Set down exactly the lines below, starting at the one that contains "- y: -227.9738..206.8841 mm" and ending at the one that contains "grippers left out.", with both of those lines included and nothing else.

Start of Given data

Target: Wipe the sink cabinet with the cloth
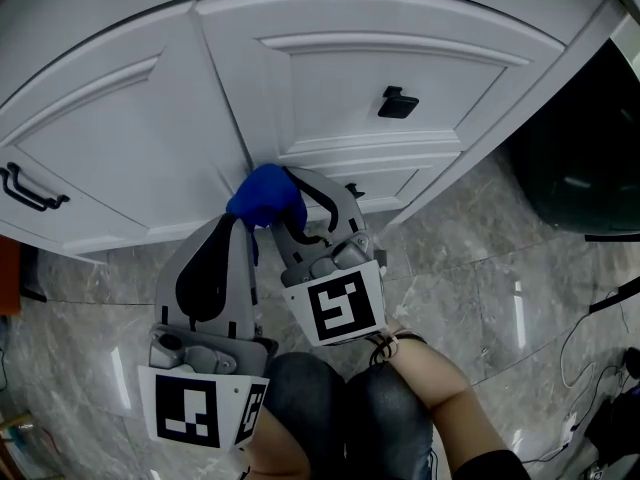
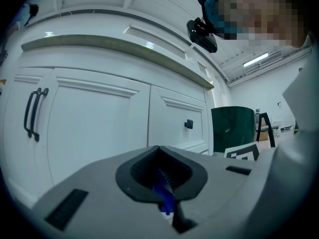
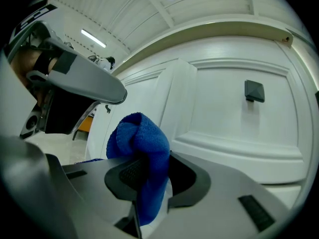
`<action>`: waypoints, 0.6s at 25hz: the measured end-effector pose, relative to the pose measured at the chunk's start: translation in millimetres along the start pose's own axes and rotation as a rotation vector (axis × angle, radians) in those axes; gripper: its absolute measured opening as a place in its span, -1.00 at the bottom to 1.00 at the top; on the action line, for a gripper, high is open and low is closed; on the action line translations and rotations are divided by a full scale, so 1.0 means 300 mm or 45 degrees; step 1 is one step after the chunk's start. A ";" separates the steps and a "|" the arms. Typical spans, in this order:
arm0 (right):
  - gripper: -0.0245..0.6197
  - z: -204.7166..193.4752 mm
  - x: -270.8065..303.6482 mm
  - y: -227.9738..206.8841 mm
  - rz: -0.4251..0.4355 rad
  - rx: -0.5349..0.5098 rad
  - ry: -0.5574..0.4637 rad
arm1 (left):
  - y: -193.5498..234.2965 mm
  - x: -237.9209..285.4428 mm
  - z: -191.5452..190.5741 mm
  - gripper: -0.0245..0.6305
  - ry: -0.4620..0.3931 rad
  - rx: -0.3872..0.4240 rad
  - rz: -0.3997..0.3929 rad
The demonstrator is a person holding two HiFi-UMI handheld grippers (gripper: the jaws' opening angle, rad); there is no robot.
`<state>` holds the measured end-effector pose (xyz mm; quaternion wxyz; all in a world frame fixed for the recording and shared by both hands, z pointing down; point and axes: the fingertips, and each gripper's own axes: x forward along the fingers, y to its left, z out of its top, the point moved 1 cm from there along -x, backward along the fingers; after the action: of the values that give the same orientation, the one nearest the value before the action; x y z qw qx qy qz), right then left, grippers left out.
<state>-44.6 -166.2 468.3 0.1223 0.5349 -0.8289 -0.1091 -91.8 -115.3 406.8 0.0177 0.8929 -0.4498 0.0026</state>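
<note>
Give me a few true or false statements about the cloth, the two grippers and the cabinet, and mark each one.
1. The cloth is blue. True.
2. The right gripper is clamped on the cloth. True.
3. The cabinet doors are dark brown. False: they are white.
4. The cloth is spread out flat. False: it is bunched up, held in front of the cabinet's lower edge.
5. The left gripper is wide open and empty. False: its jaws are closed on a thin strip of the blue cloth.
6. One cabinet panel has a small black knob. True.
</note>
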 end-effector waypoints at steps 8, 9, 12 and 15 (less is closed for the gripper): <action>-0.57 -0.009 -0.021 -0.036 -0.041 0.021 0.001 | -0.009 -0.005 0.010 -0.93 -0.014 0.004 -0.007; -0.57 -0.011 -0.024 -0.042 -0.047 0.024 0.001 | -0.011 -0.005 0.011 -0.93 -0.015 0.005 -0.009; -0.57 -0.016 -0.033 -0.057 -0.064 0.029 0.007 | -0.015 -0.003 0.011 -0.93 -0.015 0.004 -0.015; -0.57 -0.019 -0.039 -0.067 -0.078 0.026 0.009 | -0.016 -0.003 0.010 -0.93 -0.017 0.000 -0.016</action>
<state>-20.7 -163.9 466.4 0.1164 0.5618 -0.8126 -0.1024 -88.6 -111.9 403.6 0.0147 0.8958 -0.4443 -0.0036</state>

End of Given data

**Answer to the problem:**
  - y: -227.9738..206.8841 mm
  - rz: -0.4251..0.4355 rad
  - rx: -0.5349..0.5098 rad
  - ry: -0.5574..0.4637 rad
arm1 (left):
  - y: -193.5498..234.2965 mm
  - x: -237.9209..285.4428 mm
  - z: -191.5452..190.5741 mm
  - gripper: -0.0245..0.6305
  - ry: -0.4620..0.3931 rad
  - rx: -0.3872..0.4240 rad
  - rz: -0.3997..0.3929 rad
The demonstrator is a person holding two HiFi-UMI handheld grippers (gripper: the jaws' opening angle, rad); there is no robot.
`<state>` holds the measured end-effector pose (xyz mm; quaternion wxyz; all in a world frame fixed for the recording and shared by both hands, z pointing down; point and axes: the fingertips, and each gripper's own axes: x forward along the fingers, y to its left, z out of its top, the point moved 1 cm from there along -x, backward along the fingers; after the action: of the values that give the same orientation, the one nearest the value before the action; x y z qw qx qy qz), right then left, grippers left out.

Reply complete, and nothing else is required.